What to work on >>
The entries follow. Copy every line in which "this" appears.
*** Opening Input data ***
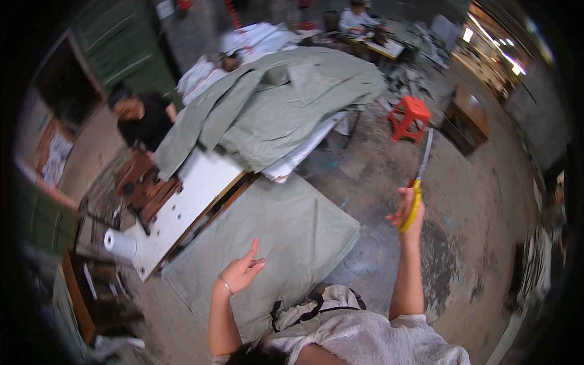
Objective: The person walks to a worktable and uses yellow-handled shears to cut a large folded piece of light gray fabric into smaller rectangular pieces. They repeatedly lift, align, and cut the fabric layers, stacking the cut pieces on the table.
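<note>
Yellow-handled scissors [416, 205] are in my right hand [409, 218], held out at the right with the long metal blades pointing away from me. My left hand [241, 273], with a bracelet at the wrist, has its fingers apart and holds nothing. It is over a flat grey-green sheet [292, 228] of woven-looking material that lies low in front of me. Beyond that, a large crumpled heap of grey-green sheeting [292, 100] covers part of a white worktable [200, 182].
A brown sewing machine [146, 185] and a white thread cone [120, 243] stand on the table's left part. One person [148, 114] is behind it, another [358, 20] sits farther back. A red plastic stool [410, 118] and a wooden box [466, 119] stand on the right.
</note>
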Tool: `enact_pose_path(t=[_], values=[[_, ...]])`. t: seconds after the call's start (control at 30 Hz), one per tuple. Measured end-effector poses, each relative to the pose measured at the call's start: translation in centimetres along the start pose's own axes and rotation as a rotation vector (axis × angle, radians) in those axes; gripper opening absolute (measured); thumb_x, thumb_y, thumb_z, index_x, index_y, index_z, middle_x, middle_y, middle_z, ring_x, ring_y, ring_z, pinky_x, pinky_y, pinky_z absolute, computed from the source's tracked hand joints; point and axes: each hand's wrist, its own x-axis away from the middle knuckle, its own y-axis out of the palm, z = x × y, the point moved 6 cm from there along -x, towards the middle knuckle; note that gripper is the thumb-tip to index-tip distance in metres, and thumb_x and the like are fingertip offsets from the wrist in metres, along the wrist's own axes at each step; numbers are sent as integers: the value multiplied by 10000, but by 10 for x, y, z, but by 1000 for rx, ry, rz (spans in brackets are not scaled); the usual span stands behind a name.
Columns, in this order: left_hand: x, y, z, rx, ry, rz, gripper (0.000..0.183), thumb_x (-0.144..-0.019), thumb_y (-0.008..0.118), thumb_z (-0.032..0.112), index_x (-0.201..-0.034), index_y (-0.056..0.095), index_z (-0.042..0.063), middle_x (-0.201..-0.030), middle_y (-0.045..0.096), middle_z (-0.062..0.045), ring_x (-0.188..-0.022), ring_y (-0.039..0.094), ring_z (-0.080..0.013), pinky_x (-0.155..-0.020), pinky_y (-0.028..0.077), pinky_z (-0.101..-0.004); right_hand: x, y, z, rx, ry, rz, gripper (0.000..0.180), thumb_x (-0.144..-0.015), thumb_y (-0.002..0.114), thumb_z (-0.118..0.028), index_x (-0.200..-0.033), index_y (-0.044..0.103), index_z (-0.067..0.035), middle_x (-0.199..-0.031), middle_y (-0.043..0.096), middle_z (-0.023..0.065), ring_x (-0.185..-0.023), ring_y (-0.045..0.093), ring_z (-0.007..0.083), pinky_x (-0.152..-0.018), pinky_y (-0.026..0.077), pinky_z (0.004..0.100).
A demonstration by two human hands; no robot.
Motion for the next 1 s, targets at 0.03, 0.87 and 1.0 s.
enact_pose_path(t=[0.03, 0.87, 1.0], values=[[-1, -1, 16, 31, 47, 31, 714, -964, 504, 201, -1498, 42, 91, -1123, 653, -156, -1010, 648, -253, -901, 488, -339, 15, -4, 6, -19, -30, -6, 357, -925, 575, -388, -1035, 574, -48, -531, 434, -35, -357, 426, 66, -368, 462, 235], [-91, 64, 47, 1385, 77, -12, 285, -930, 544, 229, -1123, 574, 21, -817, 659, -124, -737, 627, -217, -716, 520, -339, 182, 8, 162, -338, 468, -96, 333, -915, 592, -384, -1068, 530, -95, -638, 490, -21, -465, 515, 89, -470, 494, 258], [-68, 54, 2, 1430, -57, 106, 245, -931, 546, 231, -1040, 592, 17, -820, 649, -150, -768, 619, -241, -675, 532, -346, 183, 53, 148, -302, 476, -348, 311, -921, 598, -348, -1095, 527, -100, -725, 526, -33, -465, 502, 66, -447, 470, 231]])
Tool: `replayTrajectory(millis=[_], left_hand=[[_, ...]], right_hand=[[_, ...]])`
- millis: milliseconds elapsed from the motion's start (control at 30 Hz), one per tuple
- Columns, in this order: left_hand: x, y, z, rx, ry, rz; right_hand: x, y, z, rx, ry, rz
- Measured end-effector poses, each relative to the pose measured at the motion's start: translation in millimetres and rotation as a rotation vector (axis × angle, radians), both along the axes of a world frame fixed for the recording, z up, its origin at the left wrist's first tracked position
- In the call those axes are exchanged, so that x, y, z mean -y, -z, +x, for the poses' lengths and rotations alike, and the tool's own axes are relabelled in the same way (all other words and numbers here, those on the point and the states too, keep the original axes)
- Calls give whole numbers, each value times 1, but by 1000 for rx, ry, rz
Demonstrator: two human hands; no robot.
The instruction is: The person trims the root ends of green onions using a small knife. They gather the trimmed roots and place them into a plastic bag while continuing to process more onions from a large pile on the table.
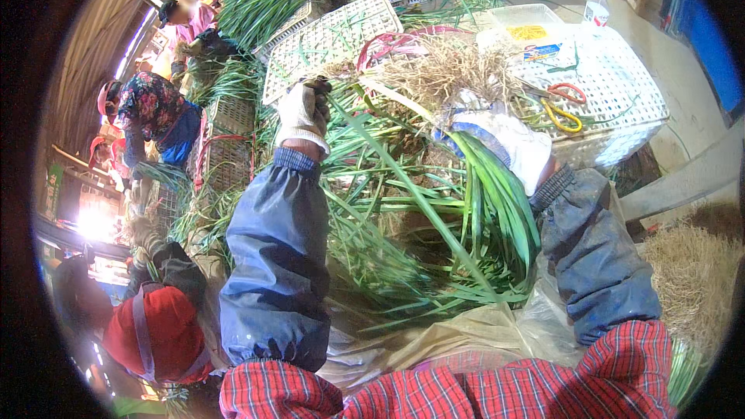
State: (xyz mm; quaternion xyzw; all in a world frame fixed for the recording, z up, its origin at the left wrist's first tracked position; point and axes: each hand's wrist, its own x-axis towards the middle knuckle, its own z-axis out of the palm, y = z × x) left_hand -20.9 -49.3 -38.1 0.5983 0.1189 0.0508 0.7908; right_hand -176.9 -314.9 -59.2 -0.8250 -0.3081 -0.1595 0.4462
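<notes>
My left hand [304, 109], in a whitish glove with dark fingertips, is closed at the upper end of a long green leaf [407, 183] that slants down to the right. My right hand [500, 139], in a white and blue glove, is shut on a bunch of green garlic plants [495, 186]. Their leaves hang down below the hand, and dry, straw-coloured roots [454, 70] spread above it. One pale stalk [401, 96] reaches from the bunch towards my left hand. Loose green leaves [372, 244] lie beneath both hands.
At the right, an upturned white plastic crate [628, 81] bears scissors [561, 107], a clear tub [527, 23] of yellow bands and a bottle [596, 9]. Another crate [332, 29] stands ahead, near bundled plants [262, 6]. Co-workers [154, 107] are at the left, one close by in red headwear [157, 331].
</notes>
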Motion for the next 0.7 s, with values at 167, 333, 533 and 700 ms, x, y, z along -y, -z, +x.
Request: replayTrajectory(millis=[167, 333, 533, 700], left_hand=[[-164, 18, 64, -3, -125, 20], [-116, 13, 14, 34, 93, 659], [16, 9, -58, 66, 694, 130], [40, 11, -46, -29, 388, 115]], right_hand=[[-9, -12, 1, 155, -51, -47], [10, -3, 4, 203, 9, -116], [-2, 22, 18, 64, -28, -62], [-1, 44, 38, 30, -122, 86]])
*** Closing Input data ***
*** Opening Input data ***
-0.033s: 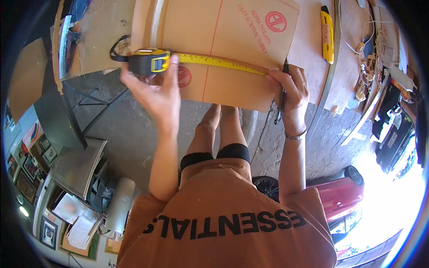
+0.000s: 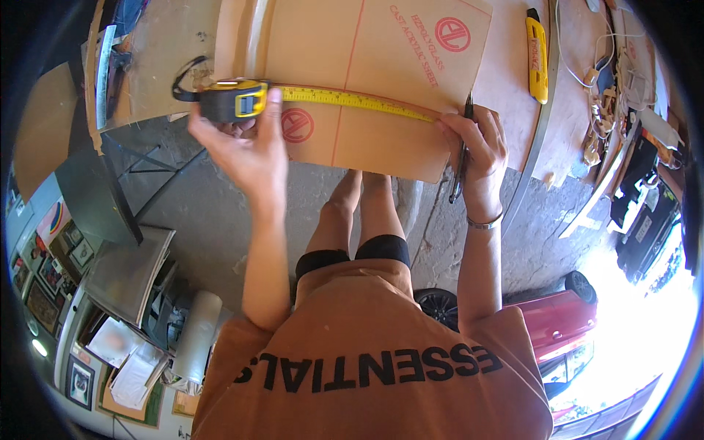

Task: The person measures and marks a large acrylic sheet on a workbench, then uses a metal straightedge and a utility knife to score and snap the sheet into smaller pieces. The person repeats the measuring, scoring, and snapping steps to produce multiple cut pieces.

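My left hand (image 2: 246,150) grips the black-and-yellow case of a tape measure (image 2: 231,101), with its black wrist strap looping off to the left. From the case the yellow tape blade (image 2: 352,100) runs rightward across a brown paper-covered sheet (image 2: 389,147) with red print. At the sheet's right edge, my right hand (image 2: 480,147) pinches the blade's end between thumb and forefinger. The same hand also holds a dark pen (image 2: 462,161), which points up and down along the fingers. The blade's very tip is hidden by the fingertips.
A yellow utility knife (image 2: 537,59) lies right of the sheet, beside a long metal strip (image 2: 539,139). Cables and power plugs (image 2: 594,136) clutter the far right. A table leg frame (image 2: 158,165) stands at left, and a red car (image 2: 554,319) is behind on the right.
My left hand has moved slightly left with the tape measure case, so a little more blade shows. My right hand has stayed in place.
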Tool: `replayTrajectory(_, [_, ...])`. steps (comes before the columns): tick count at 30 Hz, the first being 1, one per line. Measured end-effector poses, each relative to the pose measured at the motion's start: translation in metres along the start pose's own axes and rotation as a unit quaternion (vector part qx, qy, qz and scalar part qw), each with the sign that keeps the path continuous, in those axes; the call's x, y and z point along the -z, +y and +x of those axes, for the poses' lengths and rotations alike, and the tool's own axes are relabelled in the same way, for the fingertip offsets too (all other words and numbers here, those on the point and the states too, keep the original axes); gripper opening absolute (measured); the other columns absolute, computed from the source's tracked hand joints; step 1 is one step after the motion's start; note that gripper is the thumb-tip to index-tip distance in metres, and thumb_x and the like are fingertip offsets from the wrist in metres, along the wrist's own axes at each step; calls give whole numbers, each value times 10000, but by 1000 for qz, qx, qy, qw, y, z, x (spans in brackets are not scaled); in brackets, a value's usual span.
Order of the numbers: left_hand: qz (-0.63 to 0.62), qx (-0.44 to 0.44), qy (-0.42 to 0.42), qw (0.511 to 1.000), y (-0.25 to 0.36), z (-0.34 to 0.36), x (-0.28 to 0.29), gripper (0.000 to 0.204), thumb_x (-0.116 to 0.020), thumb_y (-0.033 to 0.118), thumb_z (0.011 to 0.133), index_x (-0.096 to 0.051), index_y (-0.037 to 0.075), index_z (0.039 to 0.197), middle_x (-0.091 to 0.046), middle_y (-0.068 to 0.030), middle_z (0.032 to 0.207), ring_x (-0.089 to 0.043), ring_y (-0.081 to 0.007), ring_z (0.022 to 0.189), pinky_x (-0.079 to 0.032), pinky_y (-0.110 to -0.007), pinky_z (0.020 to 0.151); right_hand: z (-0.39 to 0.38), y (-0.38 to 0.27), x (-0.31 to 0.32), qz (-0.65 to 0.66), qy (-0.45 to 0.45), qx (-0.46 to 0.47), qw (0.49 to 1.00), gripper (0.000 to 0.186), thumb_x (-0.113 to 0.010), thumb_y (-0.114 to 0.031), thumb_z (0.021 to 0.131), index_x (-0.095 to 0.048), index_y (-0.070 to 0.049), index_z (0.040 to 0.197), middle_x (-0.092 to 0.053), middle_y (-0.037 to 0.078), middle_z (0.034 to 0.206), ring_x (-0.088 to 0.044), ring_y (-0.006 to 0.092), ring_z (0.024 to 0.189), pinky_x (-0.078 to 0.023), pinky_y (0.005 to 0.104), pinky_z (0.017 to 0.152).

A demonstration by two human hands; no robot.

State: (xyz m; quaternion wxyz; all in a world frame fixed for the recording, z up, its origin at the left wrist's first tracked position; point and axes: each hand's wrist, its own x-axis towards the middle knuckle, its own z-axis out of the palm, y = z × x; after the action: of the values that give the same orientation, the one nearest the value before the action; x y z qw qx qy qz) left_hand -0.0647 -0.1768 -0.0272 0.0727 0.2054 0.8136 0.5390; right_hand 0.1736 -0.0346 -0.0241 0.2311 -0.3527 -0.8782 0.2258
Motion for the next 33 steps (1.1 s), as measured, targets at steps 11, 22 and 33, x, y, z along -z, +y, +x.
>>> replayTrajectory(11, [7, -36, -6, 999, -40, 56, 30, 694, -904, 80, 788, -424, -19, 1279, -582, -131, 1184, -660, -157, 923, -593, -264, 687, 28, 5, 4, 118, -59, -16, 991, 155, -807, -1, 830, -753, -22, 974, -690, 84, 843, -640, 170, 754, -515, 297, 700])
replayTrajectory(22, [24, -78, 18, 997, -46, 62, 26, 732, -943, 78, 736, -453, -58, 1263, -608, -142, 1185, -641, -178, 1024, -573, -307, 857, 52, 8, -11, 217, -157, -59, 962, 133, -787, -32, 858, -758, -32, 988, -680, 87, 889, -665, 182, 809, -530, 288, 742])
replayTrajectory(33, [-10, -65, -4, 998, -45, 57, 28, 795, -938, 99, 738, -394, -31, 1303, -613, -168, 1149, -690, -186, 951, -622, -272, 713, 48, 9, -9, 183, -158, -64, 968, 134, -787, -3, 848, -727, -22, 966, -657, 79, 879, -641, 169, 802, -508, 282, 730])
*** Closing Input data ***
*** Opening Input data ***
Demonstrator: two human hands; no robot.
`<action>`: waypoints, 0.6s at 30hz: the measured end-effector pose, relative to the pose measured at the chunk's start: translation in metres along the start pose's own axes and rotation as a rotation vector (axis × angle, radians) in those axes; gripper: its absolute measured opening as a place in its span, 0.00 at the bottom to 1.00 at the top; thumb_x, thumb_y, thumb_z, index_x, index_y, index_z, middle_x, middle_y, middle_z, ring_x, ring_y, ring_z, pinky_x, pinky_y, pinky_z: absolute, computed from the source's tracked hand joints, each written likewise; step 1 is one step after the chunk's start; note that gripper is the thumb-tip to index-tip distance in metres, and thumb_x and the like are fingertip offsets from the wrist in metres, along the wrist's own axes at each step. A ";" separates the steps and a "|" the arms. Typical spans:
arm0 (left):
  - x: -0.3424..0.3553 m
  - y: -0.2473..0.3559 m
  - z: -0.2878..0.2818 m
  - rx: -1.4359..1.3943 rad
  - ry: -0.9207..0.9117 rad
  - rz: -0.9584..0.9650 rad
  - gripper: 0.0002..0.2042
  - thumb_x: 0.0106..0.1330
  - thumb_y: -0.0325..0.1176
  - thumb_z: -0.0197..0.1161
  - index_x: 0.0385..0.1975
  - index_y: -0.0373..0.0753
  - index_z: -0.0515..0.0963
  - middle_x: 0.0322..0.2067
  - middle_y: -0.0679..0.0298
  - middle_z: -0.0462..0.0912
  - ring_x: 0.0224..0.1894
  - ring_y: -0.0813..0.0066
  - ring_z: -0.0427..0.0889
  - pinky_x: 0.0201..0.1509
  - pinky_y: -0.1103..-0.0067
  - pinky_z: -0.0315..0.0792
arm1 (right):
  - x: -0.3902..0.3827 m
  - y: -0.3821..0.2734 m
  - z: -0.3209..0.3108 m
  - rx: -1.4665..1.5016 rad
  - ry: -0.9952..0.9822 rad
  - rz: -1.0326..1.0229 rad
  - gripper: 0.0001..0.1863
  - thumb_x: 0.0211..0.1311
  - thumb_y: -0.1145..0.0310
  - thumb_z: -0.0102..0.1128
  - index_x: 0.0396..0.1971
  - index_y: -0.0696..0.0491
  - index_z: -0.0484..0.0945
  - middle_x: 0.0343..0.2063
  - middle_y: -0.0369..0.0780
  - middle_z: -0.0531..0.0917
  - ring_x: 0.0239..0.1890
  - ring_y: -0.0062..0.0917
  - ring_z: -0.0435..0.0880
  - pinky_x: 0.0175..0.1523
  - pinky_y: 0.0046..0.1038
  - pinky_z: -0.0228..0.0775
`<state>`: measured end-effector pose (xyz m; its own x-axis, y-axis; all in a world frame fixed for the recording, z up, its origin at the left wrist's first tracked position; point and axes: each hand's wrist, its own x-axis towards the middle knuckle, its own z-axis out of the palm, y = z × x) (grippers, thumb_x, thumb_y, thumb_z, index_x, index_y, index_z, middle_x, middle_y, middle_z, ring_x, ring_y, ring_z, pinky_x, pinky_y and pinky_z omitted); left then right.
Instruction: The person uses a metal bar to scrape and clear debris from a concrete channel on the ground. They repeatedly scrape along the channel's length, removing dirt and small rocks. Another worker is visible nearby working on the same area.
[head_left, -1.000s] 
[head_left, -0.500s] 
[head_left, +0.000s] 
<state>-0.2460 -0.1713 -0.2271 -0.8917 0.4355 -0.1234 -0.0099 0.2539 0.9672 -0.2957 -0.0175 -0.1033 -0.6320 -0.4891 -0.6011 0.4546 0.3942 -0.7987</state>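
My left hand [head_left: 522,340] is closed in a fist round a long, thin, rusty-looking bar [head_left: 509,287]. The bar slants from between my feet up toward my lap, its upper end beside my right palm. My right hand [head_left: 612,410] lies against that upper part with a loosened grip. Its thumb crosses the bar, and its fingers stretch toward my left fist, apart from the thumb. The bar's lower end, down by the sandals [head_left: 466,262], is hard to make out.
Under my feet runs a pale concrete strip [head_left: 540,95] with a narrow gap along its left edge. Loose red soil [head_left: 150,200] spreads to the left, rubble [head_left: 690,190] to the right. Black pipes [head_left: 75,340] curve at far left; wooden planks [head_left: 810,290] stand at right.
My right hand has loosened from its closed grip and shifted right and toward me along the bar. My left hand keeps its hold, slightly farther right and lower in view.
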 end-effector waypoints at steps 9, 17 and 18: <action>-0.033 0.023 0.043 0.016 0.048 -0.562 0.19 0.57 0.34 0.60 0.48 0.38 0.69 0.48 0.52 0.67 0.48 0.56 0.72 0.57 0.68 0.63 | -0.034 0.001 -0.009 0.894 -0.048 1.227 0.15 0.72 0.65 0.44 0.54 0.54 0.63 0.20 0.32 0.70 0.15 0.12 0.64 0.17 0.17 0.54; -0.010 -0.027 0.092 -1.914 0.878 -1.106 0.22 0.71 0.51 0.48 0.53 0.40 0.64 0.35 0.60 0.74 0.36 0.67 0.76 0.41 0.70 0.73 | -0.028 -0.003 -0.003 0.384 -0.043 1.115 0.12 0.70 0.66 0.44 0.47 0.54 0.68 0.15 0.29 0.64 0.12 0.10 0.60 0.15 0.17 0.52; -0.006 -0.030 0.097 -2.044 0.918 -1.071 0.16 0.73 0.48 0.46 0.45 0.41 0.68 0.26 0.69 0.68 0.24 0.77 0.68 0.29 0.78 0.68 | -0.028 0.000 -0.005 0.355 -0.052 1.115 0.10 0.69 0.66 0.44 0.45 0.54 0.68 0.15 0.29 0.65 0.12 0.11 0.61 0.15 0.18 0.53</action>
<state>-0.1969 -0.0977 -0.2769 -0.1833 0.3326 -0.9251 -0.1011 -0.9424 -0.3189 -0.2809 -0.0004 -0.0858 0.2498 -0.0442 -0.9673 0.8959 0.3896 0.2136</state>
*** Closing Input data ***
Task result >>
Columns, in this order: left_hand: x, y, z, rx, ry, rz, gripper (0.000..0.183), thumb_x (-0.144..-0.019), thumb_y (-0.008..0.118), thumb_z (-0.032..0.112), index_x (-0.201..-0.034), index_y (-0.056..0.095), index_z (-0.042..0.063), middle_x (-0.201..-0.030), middle_y (-0.045..0.096), middle_z (-0.062..0.045), ring_x (-0.188..-0.022), ring_y (-0.039..0.094), ring_z (-0.080..0.013), pinky_x (-0.155..-0.020), pinky_y (-0.028..0.077), pinky_z (-0.101..-0.004); right_hand: x, y, z, rx, ry, rz, gripper (0.000..0.180), thumb_x (-0.144..-0.015), thumb_y (-0.002..0.114), thumb_z (-0.118..0.028), index_x (-0.200..-0.033), index_y (-0.044..0.103), index_z (-0.067..0.035), middle_x (-0.199..-0.031), middle_y (-0.043..0.096), middle_z (-0.023..0.065), ring_x (-0.185..-0.023), ring_y (-0.045..0.093), ring_z (-0.007..0.083), pinky_x (-0.152..-0.018), pinky_y (-0.026..0.077), pinky_z (0.004..0.100).
- Columns, in this order: left_hand: x, y, z, rx, ry, rz; right_hand: x, y, z, rx, ry, rz

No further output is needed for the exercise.